Keith thought back to that summer, then to the autumn of that year. He and Annie had become perfectly matched lovers, reveling in their experimentations, their discoveries, their adolescent enthusiasm and stamina. There were no books on the subject, no X-rated videotapes, no guide to the mysteries of sex, but in some incredible instinctual way, they'd discovered oral sex, the sixty-nine position, the erogenous zones, erotic undressing, a dozen different positions, dirty talk, and playacting. He had no idea where all that came from, and they would sometimes jokingly accuse the other of having long sexual histories, or watching illegal blue movies made in Europe in those days, or of getting information from their friends. In reality, they were both virgins, both clueless, but they were inquisitive and surprisingly uninhibited.
They had made love every chance they had, every place they could, and kept it secret, as lovers had to do in those days.
Away at college, they could be more open, but the dorms were segregated by sex and tightly policed. The motels refused that sort of trade, so, for two years, they made love in an apartment off campus that belonged to married friends. Eventually, Annie rented a single room above a hardware store, though they still lived in their dorms.
Keith wondered again why they hadn't married then. Perhaps, he thought, they hadn't wanted to destroy the romance, the mystique, the taste of the forbidden fruit. And there seemed to be no rush, no need, no insecurities, while they were in the cloistered world of college.
But then came graduation and the draft notice. Half the men he'd known then regarded the draft notice not as a call to arms, but as a call to the altar. It didn't get you out of the Army, but it made life easier if you were a married soldier. You got to live off post after training, got extra pay, and being married reduced your chances of being sent into the meat grinder.

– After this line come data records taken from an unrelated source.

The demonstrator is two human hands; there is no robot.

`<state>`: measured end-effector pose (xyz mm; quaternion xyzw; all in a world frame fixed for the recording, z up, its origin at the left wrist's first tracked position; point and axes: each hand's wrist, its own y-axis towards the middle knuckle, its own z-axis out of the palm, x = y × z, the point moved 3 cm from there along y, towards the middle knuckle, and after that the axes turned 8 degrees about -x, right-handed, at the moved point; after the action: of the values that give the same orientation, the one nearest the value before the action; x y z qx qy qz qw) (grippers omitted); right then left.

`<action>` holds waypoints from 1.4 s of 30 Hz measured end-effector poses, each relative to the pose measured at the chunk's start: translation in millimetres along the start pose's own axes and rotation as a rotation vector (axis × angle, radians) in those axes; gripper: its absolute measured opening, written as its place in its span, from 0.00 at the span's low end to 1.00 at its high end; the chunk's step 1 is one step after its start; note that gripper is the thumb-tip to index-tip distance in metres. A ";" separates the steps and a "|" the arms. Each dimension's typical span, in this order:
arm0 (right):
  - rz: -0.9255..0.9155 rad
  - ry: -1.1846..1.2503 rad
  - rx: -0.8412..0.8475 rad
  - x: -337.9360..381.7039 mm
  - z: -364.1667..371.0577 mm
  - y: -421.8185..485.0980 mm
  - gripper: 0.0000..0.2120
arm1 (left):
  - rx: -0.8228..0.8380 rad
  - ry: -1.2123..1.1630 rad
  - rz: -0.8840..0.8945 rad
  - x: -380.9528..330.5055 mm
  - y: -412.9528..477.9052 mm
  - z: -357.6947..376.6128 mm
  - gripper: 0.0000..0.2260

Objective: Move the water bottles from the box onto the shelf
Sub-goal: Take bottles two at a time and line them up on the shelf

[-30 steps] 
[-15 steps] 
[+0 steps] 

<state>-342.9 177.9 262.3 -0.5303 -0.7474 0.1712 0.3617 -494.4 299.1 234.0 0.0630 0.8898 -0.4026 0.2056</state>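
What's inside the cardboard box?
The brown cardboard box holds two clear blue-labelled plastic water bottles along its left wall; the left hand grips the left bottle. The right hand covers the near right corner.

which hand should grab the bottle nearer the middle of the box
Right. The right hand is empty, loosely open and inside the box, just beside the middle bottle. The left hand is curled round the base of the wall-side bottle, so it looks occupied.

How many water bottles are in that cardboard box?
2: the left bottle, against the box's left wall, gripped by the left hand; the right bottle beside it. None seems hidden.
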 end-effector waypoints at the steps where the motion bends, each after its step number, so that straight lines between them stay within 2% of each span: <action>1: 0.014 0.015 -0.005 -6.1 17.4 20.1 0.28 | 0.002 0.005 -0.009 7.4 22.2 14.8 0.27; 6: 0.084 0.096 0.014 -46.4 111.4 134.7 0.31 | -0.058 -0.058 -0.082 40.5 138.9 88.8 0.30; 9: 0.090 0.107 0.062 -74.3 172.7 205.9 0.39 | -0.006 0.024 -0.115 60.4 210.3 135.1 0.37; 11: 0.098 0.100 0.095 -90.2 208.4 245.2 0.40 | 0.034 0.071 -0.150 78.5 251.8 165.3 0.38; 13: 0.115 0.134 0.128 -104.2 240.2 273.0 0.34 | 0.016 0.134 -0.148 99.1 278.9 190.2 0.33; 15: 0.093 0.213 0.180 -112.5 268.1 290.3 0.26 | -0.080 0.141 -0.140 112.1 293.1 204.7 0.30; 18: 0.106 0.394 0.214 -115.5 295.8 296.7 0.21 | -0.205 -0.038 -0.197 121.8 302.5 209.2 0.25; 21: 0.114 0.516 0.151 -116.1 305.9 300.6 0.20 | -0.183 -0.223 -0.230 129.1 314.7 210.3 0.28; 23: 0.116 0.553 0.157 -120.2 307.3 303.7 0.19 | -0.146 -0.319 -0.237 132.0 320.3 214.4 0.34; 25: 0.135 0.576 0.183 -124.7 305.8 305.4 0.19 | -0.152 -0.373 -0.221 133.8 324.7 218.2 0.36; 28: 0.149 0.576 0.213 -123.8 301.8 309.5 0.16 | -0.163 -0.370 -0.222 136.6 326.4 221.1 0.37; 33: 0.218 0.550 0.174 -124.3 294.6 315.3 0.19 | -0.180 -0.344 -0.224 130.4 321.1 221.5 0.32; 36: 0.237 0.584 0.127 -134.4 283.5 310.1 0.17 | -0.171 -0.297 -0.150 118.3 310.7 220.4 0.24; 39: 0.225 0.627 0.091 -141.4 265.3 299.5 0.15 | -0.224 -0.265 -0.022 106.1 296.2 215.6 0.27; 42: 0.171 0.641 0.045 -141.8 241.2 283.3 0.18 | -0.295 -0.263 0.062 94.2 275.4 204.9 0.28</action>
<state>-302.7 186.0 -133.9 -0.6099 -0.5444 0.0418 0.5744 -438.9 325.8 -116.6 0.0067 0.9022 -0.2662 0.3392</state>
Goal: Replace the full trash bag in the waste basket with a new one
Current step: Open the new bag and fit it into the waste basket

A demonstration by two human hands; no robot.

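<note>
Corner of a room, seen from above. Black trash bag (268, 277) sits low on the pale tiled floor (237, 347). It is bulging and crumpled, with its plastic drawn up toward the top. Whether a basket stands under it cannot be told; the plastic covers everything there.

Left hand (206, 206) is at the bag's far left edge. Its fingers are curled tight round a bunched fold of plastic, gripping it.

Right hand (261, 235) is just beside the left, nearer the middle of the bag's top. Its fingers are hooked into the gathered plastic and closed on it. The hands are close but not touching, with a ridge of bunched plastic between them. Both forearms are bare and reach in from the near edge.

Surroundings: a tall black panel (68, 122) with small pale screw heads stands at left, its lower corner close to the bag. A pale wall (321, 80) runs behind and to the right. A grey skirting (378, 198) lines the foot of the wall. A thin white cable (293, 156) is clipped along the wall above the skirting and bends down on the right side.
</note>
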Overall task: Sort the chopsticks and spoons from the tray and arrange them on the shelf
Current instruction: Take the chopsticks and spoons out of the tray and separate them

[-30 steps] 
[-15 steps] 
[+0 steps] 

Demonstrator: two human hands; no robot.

Yet they never really discussed marriage. Ultimately, he thought, we had different dreams. She liked campus life. I was itching for adventure.
They had been soulmates, friends, and lovers. They'd shared thoughts, feelings, and emotions. They'd shared their money, their cars, and their lives for over six years. But for all their openness with each other, neither could broach the subject of the future, neither wanted to hurt the other, so in the end, he'd leaned over her bed, kissed her, and left.